▶ Task brief
The lines to repeat are those below from the one containing "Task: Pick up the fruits" down to the one containing "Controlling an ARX", both included; reproduce them exactly and nothing else.

Data for the task Block Start

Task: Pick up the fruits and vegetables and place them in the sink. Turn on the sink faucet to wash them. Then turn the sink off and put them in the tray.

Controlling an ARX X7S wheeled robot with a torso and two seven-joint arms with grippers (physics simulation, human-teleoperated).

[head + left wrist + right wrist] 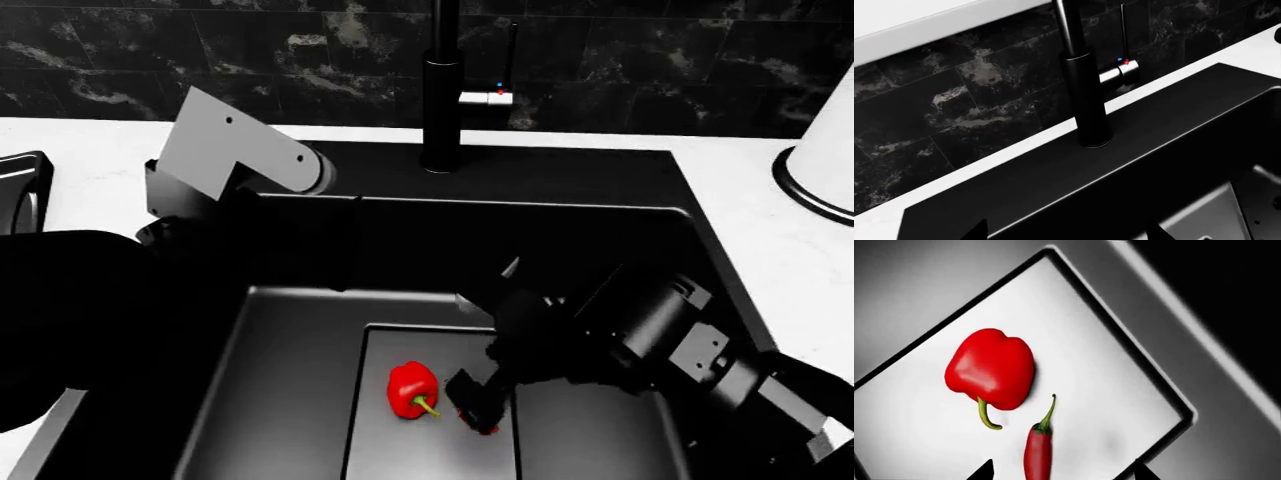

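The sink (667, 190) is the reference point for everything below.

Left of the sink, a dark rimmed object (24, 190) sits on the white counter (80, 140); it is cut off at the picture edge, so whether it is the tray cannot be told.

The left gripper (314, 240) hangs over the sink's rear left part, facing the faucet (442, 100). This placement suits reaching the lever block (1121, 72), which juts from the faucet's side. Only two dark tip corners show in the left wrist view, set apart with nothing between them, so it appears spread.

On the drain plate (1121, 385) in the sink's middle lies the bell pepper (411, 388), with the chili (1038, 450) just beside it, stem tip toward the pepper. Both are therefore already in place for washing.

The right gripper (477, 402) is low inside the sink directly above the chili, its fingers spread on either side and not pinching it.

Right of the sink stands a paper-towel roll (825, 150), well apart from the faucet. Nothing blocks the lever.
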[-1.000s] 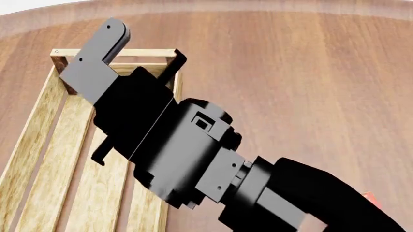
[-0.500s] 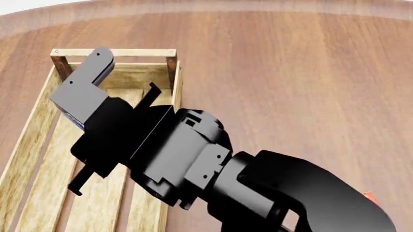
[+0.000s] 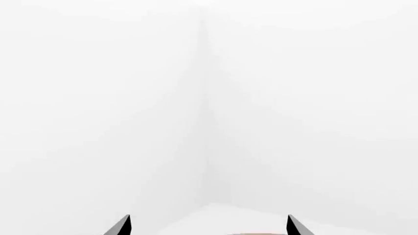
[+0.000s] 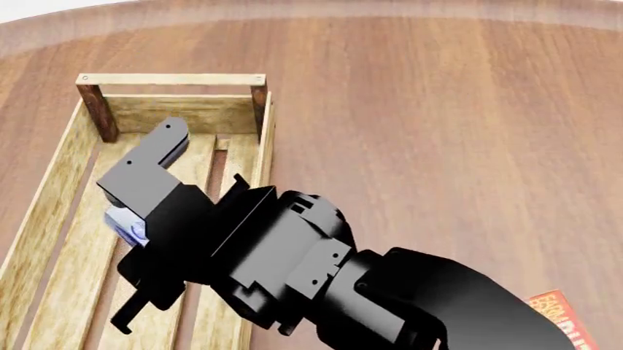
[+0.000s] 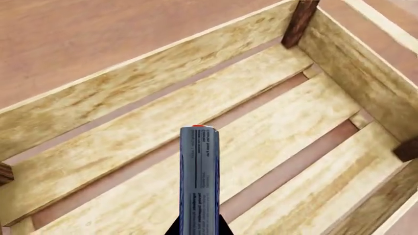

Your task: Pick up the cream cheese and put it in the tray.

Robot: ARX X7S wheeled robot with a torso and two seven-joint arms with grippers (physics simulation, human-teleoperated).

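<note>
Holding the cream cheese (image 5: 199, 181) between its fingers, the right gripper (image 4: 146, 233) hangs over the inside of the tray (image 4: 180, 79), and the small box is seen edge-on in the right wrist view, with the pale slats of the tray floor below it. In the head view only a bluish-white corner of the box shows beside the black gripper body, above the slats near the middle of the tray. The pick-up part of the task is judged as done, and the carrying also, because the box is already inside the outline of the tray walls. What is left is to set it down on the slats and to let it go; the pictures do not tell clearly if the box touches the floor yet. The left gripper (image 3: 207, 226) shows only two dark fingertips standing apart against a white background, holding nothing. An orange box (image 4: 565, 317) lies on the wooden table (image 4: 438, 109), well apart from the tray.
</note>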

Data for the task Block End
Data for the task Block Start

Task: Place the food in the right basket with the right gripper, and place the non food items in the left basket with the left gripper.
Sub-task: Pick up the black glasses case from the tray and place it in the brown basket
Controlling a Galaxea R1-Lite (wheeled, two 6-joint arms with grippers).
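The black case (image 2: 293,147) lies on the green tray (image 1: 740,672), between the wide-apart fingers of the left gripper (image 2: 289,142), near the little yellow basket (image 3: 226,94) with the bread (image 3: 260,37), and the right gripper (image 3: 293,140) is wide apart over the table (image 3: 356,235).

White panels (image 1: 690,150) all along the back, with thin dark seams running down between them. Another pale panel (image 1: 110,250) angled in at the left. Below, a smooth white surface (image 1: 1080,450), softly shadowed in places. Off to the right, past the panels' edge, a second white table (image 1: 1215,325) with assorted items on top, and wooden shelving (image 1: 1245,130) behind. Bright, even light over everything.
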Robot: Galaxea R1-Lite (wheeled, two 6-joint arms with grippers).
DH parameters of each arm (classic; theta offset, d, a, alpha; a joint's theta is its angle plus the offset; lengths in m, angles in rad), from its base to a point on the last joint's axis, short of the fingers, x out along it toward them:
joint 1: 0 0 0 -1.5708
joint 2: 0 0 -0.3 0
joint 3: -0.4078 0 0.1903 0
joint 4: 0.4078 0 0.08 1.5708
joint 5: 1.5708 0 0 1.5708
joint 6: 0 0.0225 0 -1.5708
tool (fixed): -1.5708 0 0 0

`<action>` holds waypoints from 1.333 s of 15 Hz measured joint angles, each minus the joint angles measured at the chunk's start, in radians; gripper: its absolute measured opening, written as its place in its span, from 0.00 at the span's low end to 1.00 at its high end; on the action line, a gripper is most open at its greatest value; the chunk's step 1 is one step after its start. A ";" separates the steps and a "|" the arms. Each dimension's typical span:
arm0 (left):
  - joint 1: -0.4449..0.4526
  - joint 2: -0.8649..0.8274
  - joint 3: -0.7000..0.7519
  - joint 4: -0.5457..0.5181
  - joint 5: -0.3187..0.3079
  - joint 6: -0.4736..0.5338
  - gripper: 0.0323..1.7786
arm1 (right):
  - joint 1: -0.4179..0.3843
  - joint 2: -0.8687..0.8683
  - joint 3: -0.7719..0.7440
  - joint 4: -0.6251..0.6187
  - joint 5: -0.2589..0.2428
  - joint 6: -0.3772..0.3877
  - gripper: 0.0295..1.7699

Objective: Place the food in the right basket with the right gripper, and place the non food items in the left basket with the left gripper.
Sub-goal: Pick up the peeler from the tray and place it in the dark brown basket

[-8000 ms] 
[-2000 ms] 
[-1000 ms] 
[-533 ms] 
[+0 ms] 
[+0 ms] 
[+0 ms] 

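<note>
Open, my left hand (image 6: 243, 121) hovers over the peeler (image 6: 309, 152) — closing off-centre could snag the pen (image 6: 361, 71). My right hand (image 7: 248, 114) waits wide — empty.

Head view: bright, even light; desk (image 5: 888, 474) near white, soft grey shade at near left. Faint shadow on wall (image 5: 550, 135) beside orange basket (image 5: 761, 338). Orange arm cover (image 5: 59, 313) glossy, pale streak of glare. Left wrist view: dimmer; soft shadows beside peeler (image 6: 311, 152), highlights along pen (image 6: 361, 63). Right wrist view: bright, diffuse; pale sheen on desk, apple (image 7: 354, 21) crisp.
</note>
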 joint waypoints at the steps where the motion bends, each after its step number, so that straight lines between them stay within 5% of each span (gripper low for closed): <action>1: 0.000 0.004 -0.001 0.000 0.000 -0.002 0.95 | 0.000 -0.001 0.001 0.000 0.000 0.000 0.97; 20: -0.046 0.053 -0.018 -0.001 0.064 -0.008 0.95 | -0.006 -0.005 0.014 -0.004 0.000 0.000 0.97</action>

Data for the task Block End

▶ Response to the exercise
Task: Pick up the fruits and vegetables and place them in the sink. Turn on the sink faucet to wash them. Then turn the sink off and put them in the tray.

Controlling an ARX X7S wheeled robot with a torso and two seven-joint arms with grippers (physics simulation, human-teleoperated).

This exercise has now been completed.